Brady's support of the immigrant driver's license is emblematic of a pragmatic shift on this issue in the Republican Party. House Republican Leader Tom Cross, from Oswego, says he's changed his mind on the issue, too:
"For me, this has been somewhat of a process of evolution where a number of years ago, we were not supportive of, I was not supportive of this bill. I think a lot of us felt like the federal government would be more aggressive and proactive on the issue of immigration and clearly they have not."
That "evolution" led the Senate to approve the licenses on a vote of 41-14. The winning majority included 10 Republicans. They say they were convinced to support the measure because of some of the restrictions included on the licenses. For example, they are not supposed to be used for any sort of identification except driving, using the license, one shouldn't be able to buy firearms or alcohol, board an airplane, or register to vote.

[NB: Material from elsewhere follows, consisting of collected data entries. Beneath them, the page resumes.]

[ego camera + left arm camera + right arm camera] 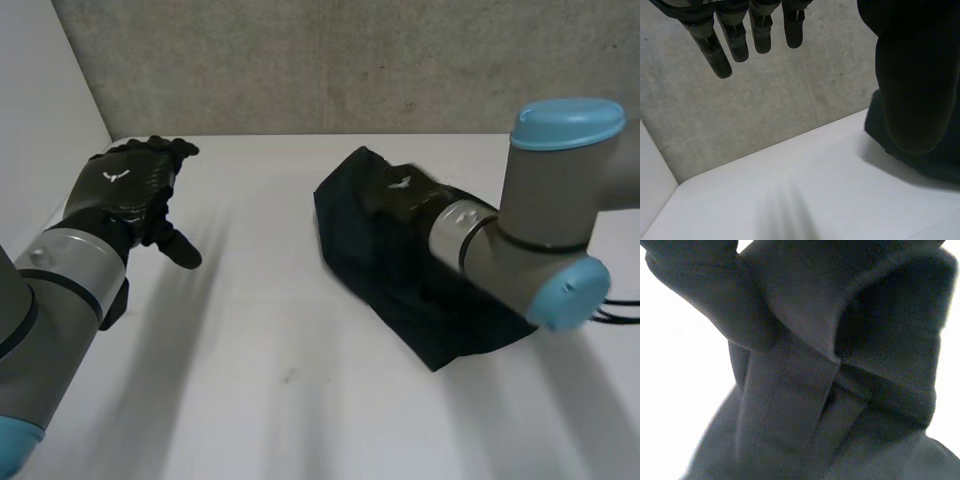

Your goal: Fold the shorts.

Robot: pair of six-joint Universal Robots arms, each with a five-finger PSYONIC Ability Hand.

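One pair of shorts [345, 228] lies diagonally, far centre to near right.

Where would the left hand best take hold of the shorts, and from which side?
Probably the edge of the shorts nearest the open left hand, approached from the robot's left across the bare table: that edge lies uncovered, while the right hand rests on their middle.

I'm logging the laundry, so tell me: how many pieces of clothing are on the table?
1. Dark shorts lie bunched on the white table, with the right robot hand on them. The left robot hand is apart, holding nothing. Anything beneath the shorts would be hidden.
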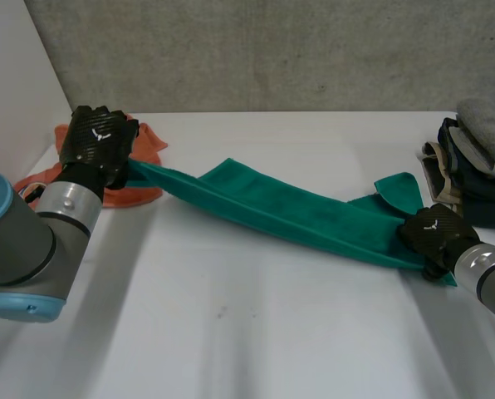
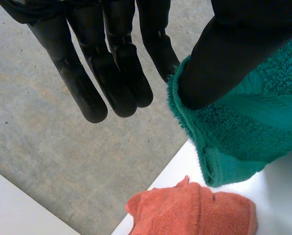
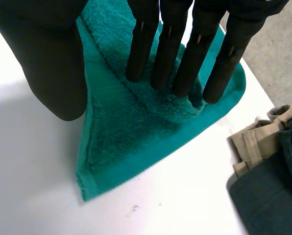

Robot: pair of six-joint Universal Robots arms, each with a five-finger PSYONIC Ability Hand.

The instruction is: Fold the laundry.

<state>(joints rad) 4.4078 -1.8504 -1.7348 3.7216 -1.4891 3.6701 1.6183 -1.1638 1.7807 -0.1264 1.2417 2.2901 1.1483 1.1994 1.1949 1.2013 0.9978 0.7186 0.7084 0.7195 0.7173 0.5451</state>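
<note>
A green towel (image 1: 289,208) stretches as a long band across the white table (image 1: 231,332). My left hand (image 1: 98,137) holds its left end raised off the table. In the left wrist view the thumb (image 2: 234,49) pinches the towel's edge (image 2: 254,132) while the fingers (image 2: 111,63) stay straight. My right hand (image 1: 434,233) rests on the towel's right end. There its straight fingers (image 3: 180,54) press down on the towel's corner (image 3: 136,127), and the thumb (image 3: 53,73) stands beside the edge.
An orange cloth (image 1: 144,150) lies crumpled behind my left hand, also under the held towel end (image 2: 195,210). A pile of dark and beige clothes (image 1: 480,166) sits at the table's right edge, close to my right hand (image 3: 268,181).
</note>
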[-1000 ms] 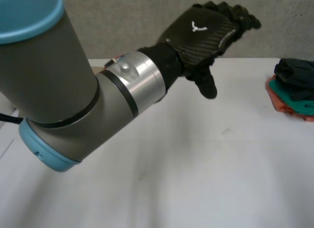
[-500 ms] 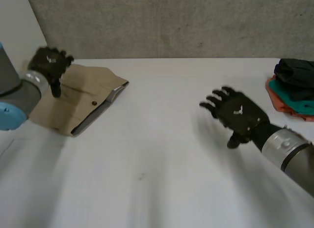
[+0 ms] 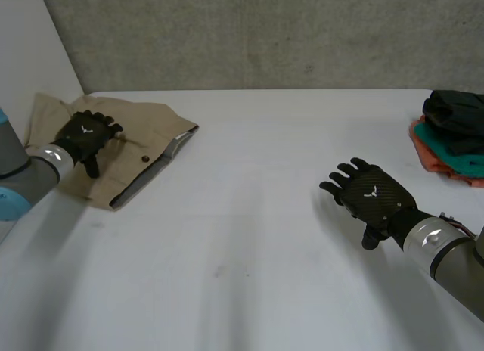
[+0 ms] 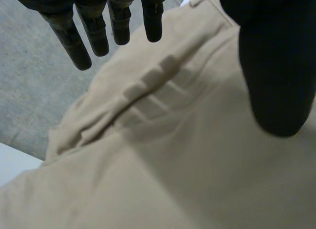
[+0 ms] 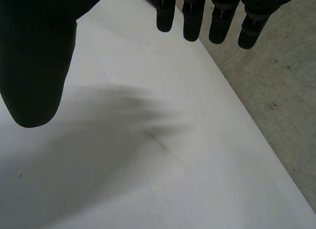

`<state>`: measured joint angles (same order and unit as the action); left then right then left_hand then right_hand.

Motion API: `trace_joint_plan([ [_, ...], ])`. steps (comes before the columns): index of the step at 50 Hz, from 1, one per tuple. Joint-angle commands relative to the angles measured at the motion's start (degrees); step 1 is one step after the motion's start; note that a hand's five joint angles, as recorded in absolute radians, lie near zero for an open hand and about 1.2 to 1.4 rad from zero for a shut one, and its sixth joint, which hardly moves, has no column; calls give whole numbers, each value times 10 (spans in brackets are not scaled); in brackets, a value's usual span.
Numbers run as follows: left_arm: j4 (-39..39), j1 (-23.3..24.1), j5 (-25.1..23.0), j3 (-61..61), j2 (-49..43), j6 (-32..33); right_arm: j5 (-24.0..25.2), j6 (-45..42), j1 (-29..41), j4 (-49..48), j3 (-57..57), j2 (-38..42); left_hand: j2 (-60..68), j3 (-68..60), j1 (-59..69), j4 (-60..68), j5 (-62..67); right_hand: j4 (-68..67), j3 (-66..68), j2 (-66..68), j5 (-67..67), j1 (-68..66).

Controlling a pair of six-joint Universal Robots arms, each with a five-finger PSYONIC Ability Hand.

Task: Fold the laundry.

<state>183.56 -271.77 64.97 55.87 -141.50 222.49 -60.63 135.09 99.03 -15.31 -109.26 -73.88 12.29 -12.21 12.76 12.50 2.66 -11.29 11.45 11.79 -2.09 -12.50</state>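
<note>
Looking down, we see our left hand [image 3: 85, 133] spread over the folded khaki trousers [image 3: 147, 124], which lie under its palm and reach out past its fingertips. Its fingers [image 4: 74, 41] are straight and stand apart from the thumb [image 4: 276, 66], clasping nothing. We cannot tell whether the palm touches the cloth. Our right hand [image 3: 372, 196] hangs palm-down over bare white table [image 3: 249, 215], well apart from the trousers, with its fingers [image 5: 190, 21] loosely extended and nothing in its grasp. Off to that hand's outer side, well apart from it, sits a pile of clothes [image 3: 454, 132], with a dark garment on top of teal and orange ones.
</note>
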Motion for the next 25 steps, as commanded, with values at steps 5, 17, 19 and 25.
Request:
trace_joint_plan([
  [5, -66, -1, -4, 173, 159, 4, -2, -2, 1, -3, 2, 1, 67, -68, 62, 65, 63, 13, -14, -18, 21, 25],
  [17, -57, -5, -5, 252, 158, 78, -1, -2, 1, -3, 1, 1, 144, -145, 139, 142, 140, 13, -14, -18, 21, 25],
  [19, -51, -5, -5, 246, 144, 81, -2, -2, 0, -3, 0, 1, 158, -158, 153, 155, 154, 13, -14, -18, 21, 25],
  [25, -8, -7, -3, 220, 115, 83, 1, -1, 0, -2, 0, 1, 231, -232, 227, 229, 228, 13, -14, -18, 21, 25],
])
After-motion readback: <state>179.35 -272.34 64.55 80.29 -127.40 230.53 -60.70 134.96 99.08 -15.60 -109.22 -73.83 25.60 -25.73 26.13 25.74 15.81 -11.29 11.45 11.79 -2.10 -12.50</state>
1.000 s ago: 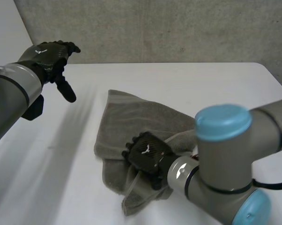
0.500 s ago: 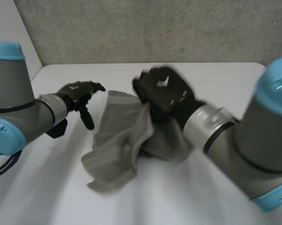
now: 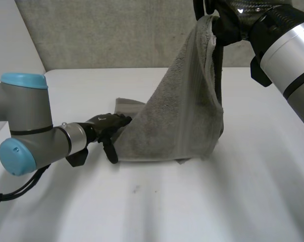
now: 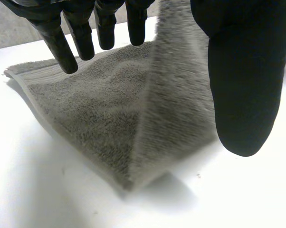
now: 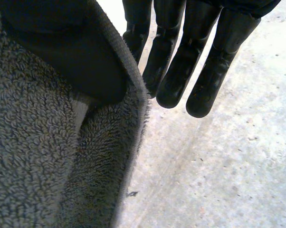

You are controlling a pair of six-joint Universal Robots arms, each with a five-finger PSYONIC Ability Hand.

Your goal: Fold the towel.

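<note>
**A:** Where is the grey terry towel [image 3: 177, 116] right now?

**B:** One corner is up in the right hand [image 3: 232, 22], which is held high. The cloth's edge runs between its thumb and its straight fingers [image 5: 174, 71], and I read that as a light pinch. The rest hangs below that hand like a tent, with its bottom edge resting on the white surface [image 3: 202, 201].

**A:** And the left hand [image 3: 107, 125]?

**B:** It is low on the surface, at the towel's bottom corner farthest from the right hand. Its fingers [image 4: 60, 45] are straight and spread and hold nothing. The flat part of the cloth lies just beneath its fingertips, but I cannot tell whether they touch it.

**A:** What could spoil the fold?

**B:** Mostly that thin pinch. A lot of cloth hangs from very little grip, so its weight may pull the corner free and drop the towel in a heap. Nothing pins the low edge either. If the right hand carries its corner across, the whole towel could drag along the surface instead of doubling over. The left hand pressing down first would guard against that.

**A:** Anything else?

**B:** The hanging cloth creases along a diagonal, so it may land askew with its edges unmatched.
</note>
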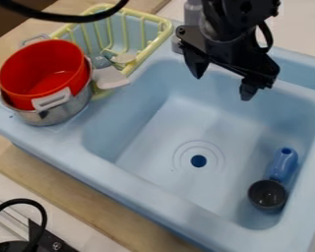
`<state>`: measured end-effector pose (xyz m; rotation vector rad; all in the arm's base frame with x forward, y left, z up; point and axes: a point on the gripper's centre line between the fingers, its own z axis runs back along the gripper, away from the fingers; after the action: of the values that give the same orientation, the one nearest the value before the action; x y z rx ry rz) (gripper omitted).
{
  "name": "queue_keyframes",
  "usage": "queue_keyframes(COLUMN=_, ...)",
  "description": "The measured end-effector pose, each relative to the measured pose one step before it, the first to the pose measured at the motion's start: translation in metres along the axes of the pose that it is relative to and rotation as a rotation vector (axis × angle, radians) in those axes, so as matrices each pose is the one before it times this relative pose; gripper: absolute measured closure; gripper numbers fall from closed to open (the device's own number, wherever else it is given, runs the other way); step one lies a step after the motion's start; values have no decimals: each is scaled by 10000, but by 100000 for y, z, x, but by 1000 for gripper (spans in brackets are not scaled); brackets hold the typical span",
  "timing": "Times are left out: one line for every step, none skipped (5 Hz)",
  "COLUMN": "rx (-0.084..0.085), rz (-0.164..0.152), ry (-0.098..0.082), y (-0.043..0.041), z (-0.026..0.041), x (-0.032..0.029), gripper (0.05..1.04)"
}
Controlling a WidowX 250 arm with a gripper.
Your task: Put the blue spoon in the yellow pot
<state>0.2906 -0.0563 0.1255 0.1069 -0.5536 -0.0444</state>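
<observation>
The blue spoon (282, 166) is lying inside the light-blue sink (140, 184), to the right of the drain (198, 161), beside the basin's right wall. Its blue handle is pointing away from the camera, level with the drain or slightly beyond it, and its dark, round bowl (265, 195) is sitting nearer the camera than the drain. The black gripper (222, 83) is hanging over the basin, beyond the drain and slightly to its right; its two fingers are standing wide apart, pointing down, and they are holding nothing. A grey upright cylinder (193, 14) is standing behind it, farther beyond the drain. Well to the left of the drain, a red pot (22, 81) with a pale grey handle is resting inside a metal pot (55, 116). Beyond the drain and to its left, a pale yellow rack (165, 30) is standing, with a whitish, flat-ended utensil (110, 78) lying at its near edge. A black cable (75, 19) is curving across the far left corner, well apart from the drain
</observation>
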Motion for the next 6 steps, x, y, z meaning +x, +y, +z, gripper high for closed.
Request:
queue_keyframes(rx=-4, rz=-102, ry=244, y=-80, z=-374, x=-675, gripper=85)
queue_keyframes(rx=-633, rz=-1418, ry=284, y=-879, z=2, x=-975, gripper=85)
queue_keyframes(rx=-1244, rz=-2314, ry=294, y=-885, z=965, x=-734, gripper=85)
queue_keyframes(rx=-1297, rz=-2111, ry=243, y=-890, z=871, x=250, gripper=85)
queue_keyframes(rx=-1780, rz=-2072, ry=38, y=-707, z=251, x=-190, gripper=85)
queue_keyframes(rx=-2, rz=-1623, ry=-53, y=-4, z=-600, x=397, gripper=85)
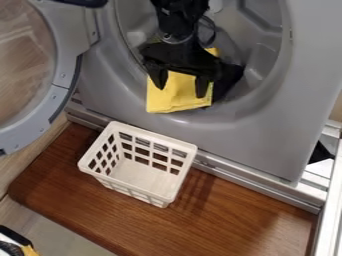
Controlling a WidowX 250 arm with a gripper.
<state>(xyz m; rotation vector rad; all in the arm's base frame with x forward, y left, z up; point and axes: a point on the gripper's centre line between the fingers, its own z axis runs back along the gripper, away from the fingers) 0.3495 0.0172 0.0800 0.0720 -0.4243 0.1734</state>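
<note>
Now we see the black gripper (pixel 180 89) at the upper centre of the frame, its two fingers spread apart over the yellow cloth (pixel 180 102). We find that cloth on the lower rim of the grey drum opening (pixel 257 95), one edge hanging just over the front (whether the fingertips touch it, we cannot tell). Beside it, to the right, we see something dark (pixel 232 77), partly behind the gripper. At the upper left we have the round door (pixel 65 72), swung open. Below the opening, left of centre, we see a white lattice basket (pixel 143 179) standing upright on a brown wooden board (pixel 230 217).
</note>
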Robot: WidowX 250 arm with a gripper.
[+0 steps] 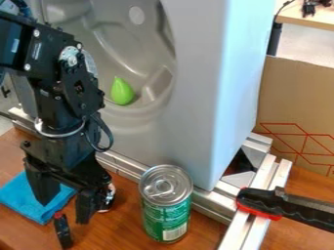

To drive home the point, the immigrant licenses would not have the red banner across the top that most other Illinois driver's licenses have:
"The proposed license would be a purple banner with a large notice at the top that says 'not to be used for identification.'"
That's Claudia Henriquez, an attorney with MALDEF, the Mexican American Legal Defense and Education Fund. She says her group fully supports the concept of giving driver's licenses to people regardless of immigration status. But at a Senate hearing, MALDEF was the only group to oppose the current proposal. Henriquez points to the example of Tennessee, which implemented a similar two-tiered driver's license about eight years ago:
"It was almost exactly the same as what's being proposed in Illinois, and there were a number of instances where the card became identified with being undocumented and there were instances of profiling and discrimination as a result."
"There are a number of protections in the Illinois law that were not in the Tennessee law."
Fred Tsao is the policy director at the Illinois Coalition for Immigrant and Refugee Rights, the main group behind the proposal.
Looking at a report a Tennessee immigrant rights group prepared on that state's law, it's clear Illinois has addressed some of the concerns.
Tsao says immigrants will have to prove they've lived in Illinois at least a year, to cut down on fraud and keep people from coming here just to get a license. But the Tennessee immigrant rights group also criticized the two-tiered license system, one for U.S. citizens and another for immigrants. That's also been a source of problems in Utah. They have an even tougher law than Illinois is considering, and require a background check as part of the application process. Marina Lowe, a lawyer with the ACLU in Utah, says the program there has led to run-ins with the federal Immigration and Customs Enforcement agency, known by the acronym ICE.
"We heard from, again anecdotally, from individuals that they signed up to get the driving-privilege card, and then the next day, for example, ICE showed up on their doorstep."
Back in Illinois, even activists who support the current proposal acknowledge those concerns. Lawrence Benito is the head of the Illinois Coalition for Immigrant and Refugee Rights. Benito says there's been compromise on both sides of the issue, and he thinks the current Illinois plan is "just the right temperature."
"No one's going to be pleased in this process, but it's good enough to promote public safety, ensure that everyone's insured who's driving on our roads and sharing the roads with all of us."
Benito says, if Illinois approves the immigrant driver's licenses, his group will turn its focus to getting a change in immigration law at the federal level. He says if the federal government had taken action on immigration, issues like unlicensed drivers wouldn't have to be dealt with at the state level. On that and more, Benito and the Republicans seem to agree.